Nostalgic literary adaptations were all the rage in mid-to late 1960s British film, a tendency which had a significant  effect on the Australian film renaissance of the early 70s. John Schlesinger’s transposition of Thomas Hardy’s "Far from the Madding Crowd" was a top drawer example of the tendency and it remains an impressive film. Bar a couple of niggling editing issues about the only thing one could really hold against the film is its runtime, added to by a rather anachronistic Leanish overture, intermission and entr’acte. Even so it is surprising that it did not do well at the box-office.

Julie Christie plays Bathsheba Everdene, a  beautiful, headstrong young woman who is loved by three different men: Gabriel Oak (Alan Bates) who wants her as a famer’s wife, Mr Boldwood  (Peter Finch) who wants her as a gentlewoman  and Sargeant Troy (Terence Stamp) who just wants her. And of course wouldn't you know it, she falls for Troy and tragedy ensues.

Although Christie exemplified the look of the times, notably in Schlesinger’s 1965 hit Darling, to her credit she never let herself be used as a decorative commodity and she gives a strong performance here as Hardy’s independent but haughty heroine undone. Stamp was also a 60s pin-up and he gets top billing with Christie although the always-excellent Alan Bates is really the principal male character, the only one who shares Bathsheba’s entire journey (they would appear together in Joseph Losey’s adaptation of  L. P. Hartley’s The Go-Between in 1971). Peter Finch rounds out the quartet of leads as the possessive older suitor.

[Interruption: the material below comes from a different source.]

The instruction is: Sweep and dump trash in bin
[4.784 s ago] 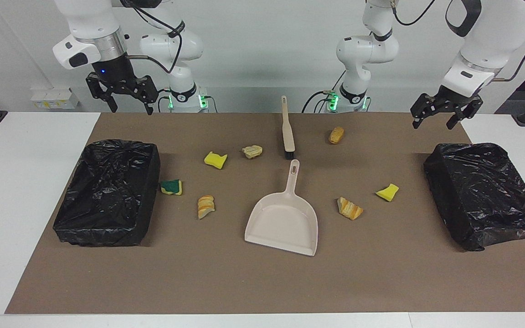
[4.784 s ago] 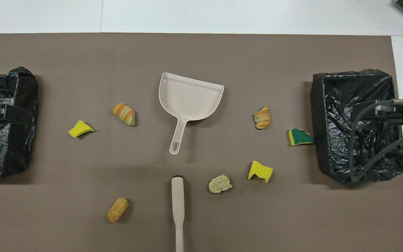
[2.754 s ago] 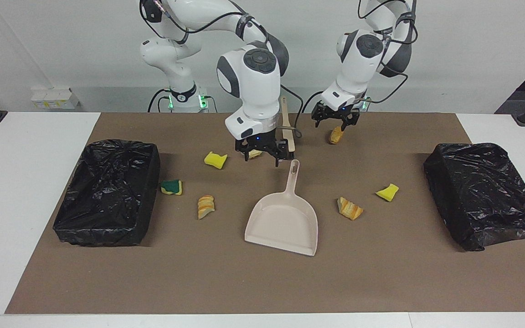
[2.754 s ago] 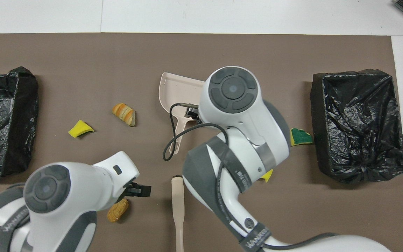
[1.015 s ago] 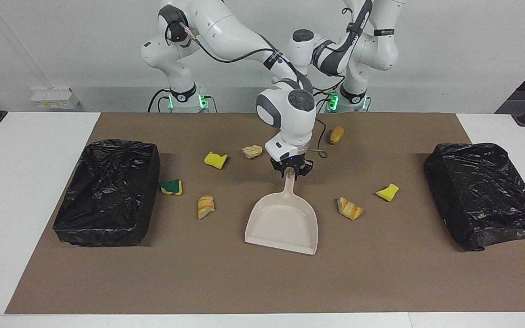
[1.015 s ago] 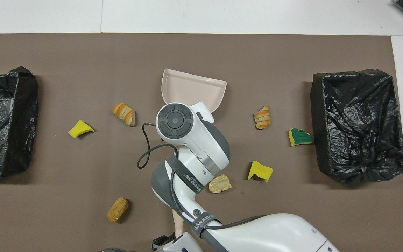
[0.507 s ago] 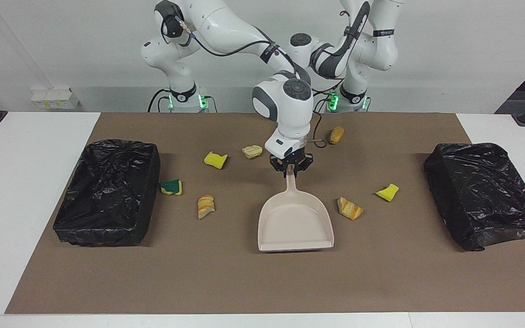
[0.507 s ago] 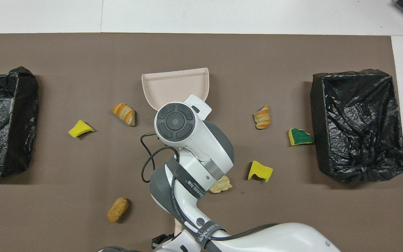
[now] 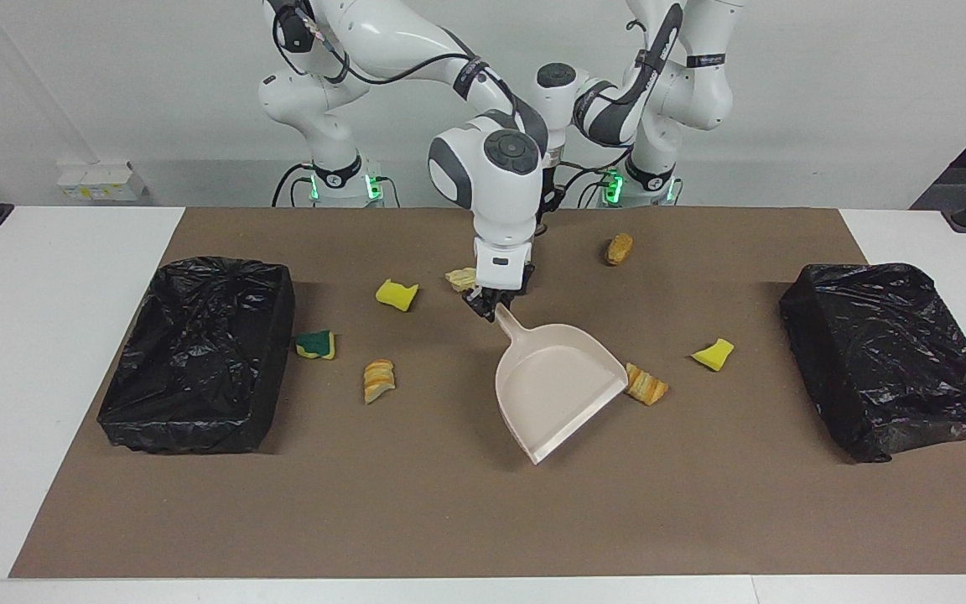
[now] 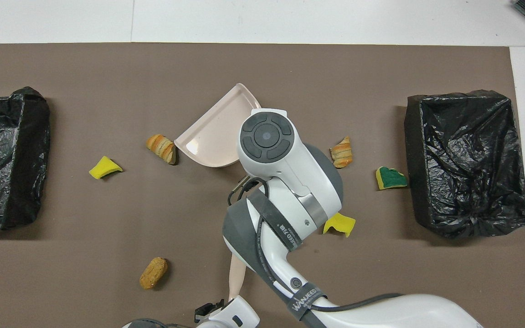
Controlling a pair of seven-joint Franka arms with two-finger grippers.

The film’s rather expedient ending, also a feature of Hardy’s novel, which ties up the story leaving her husband dead and poor Mr Boldwood to pay a price that really should have been Bathsheba’s due is a tad too glib to satisfy.  Nevertheless, with a fastidious production design that brings Hardy’s early 19th century rural Wessex to life, helped out by a fine cast of support actors; Nicolas Roeg's painterly cinematography; Frederic Raphael's faithful screenplay;  a tasteful score by Richard Rodney Bennett; and Schlesinger’s fine direction Far From The Madding Crowd is one of the very best adaptations of a much-adapted author.